What is required: The reply should contain all the data below, repeated exactly, and none of the images.

Data provided:
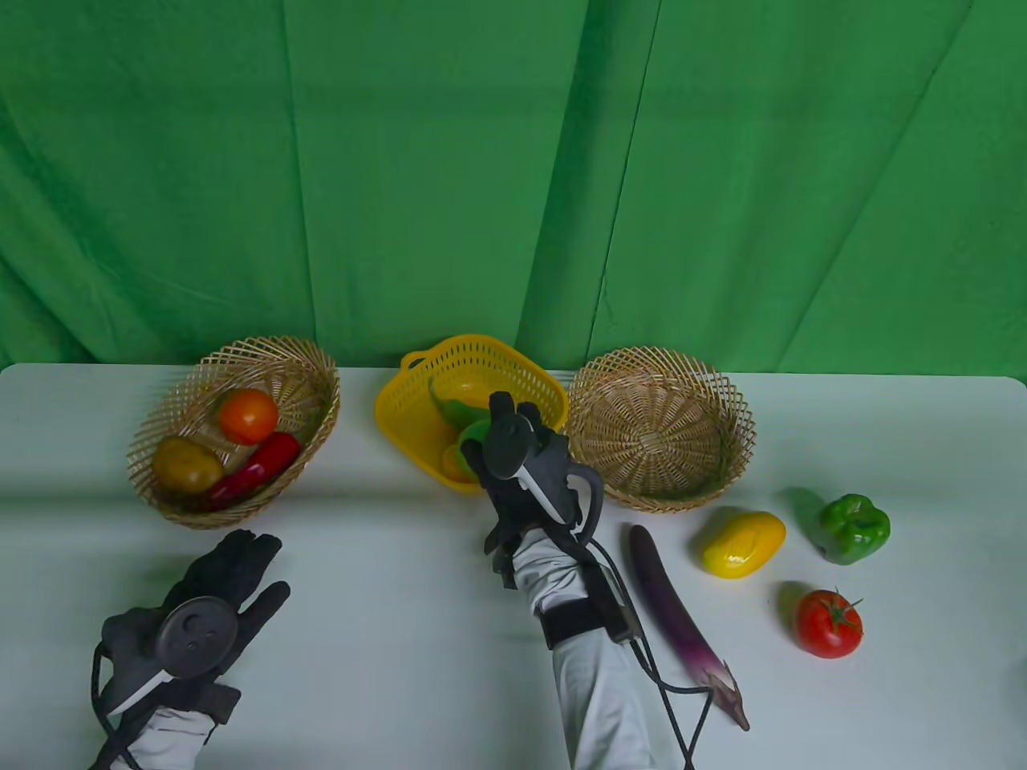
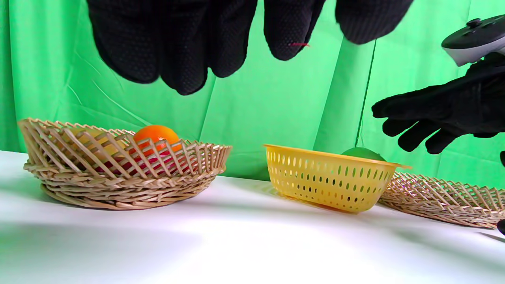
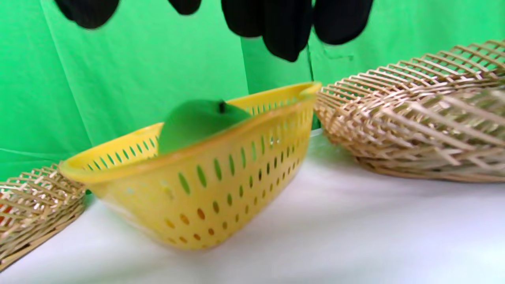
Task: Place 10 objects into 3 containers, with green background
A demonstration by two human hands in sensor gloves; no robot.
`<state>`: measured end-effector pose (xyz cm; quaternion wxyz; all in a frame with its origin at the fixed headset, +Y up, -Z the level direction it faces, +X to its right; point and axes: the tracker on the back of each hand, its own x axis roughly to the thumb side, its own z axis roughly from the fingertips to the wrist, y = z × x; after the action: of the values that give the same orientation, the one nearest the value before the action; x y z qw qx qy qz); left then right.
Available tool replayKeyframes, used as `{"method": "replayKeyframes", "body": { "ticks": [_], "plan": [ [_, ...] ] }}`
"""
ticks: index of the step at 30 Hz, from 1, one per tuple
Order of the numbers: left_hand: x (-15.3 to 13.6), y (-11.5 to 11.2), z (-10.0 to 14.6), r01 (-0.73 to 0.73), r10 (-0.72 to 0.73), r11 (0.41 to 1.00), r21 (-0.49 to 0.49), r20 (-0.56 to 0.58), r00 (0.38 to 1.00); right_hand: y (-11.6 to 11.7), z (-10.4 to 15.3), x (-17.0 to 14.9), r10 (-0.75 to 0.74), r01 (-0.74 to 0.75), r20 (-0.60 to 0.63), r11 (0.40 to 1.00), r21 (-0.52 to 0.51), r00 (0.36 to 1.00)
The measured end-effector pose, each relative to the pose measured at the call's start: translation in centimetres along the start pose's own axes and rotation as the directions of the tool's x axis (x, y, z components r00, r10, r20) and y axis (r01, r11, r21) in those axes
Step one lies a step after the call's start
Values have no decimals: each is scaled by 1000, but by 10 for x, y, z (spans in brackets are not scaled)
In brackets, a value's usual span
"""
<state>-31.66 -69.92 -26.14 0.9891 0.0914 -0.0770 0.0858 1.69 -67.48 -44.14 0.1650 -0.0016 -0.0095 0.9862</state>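
Table view: my right hand [image 1: 529,469] over yellow basket [image 1: 513,361], fingers [image 2: 410,130] spread, grasping nothing; green fruit [image 3: 197,122] sits below them in basket. Eggplant [image 1: 682,618] lies just right of my wrist, long axis running fingers-to-forearm. Left hand [image 1: 209,601] loose, farther.

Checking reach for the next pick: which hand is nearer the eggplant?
Right. The right hand hovers at the yellow basket, its forearm just beside the eggplant. The left hand is far across the table, near the left wicker basket.
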Motion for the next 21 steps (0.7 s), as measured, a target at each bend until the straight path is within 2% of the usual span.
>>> {"method": "replayKeyframes", "body": {
  "ticks": [8,21],
  "plan": [
    [2,-4,-1,6,-6,1000,-7,19,1000,-24,23,-24,31,-35,126,999,24,992],
    [2,-5,0,-9,9,1000,-1,29,1000,-51,79,-85,4,-9,167,999,31,986]
  ]
}}
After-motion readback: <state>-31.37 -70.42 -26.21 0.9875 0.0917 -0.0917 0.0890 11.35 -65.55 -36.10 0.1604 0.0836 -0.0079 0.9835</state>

Task answer:
Task: Place 10 objects into 3 containers, with green background
A demonstration by two human hands in sensor gloves; no robot.
`<state>`: measured end-effector pose (xyz cm; quaternion wxyz; all in a frame with its origin at the fixed headset, +Y up, -Z the level direction it faces, +X to its right; point and axes: the tracker on the back of each hand, its own x axis roughly to the thumb side, its own z axis roughly from the fingertips to the wrist, y = z × x; after the action: of the values that give the same orientation, the one nearest the value before the action; x y z qw qx qy qz); left then right.
Available tool replayKeyframes, used as `{"method": "replayKeyframes", "body": { "ticks": [_], "plan": [ [_, ...] ] }}`
"""
ticks: index of the step at 30 Hz, from 1, one per tuple
Order of the numbers: left_hand: x (-15.3 to 13.6), y (-11.5 to 11.2), z (-10.0 to 14.6), r01 (-0.73 to 0.73), r10 (-0.72 to 0.73), r11 (0.41 to 1.00), r21 (-0.49 to 0.49), r20 (-0.56 to 0.58), r00 (0.38 to 1.00); right_hand: y (-11.6 to 11.7), z (-10.4 to 15.3), x (-17.0 to 14.9), r10 (-0.75 to 0.74), r01 (-0.74 to 0.75), r20 (-0.60 to 0.63), r11 (0.40 to 1.00), r21 (-0.52 to 0.51), r00 (0.36 to 1.00)
The measured end-effector pose, each relative to the pose measured at the call's start: translation in centimetres along the start pose's own axes and rotation as the directions of the tool's x axis (x, y, z components r00, r10, r20) and y axis (r01, r11, r21) in those axes
Step one lies a step after the call's start
Values have no decimals: each is scaled by 1000, but by 10 for x, y, z (spans in brackets are not scaled)
In brackets, a value's usual span
"""
<state>-31.66 -69.92 -26.14 0.9891 0.0914 -0.0770 0.0858 1.69 -67.48 -44.14 0.1650 -0.0016 -0.0095 0.9862</state>
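Table view: my right hand [image 1: 529,469] over yellow basket [image 1: 513,361], fingers [image 2: 410,130] spread, grasping nothing; green fruit [image 3: 197,122] sits below them in basket. Eggplant [image 1: 682,618] lies just right of my wrist, long axis running fingers-to-forearm. Left hand [image 1: 209,601] loose, farther.

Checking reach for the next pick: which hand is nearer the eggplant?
Right. The right hand hovers at the yellow basket, its forearm just beside the eggplant. The left hand is far across the table, near the left wicker basket.
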Motion for the next 21 steps (0.7 s), as measured, a target at each bend until the straight path is within 2% of the usual span.
>>> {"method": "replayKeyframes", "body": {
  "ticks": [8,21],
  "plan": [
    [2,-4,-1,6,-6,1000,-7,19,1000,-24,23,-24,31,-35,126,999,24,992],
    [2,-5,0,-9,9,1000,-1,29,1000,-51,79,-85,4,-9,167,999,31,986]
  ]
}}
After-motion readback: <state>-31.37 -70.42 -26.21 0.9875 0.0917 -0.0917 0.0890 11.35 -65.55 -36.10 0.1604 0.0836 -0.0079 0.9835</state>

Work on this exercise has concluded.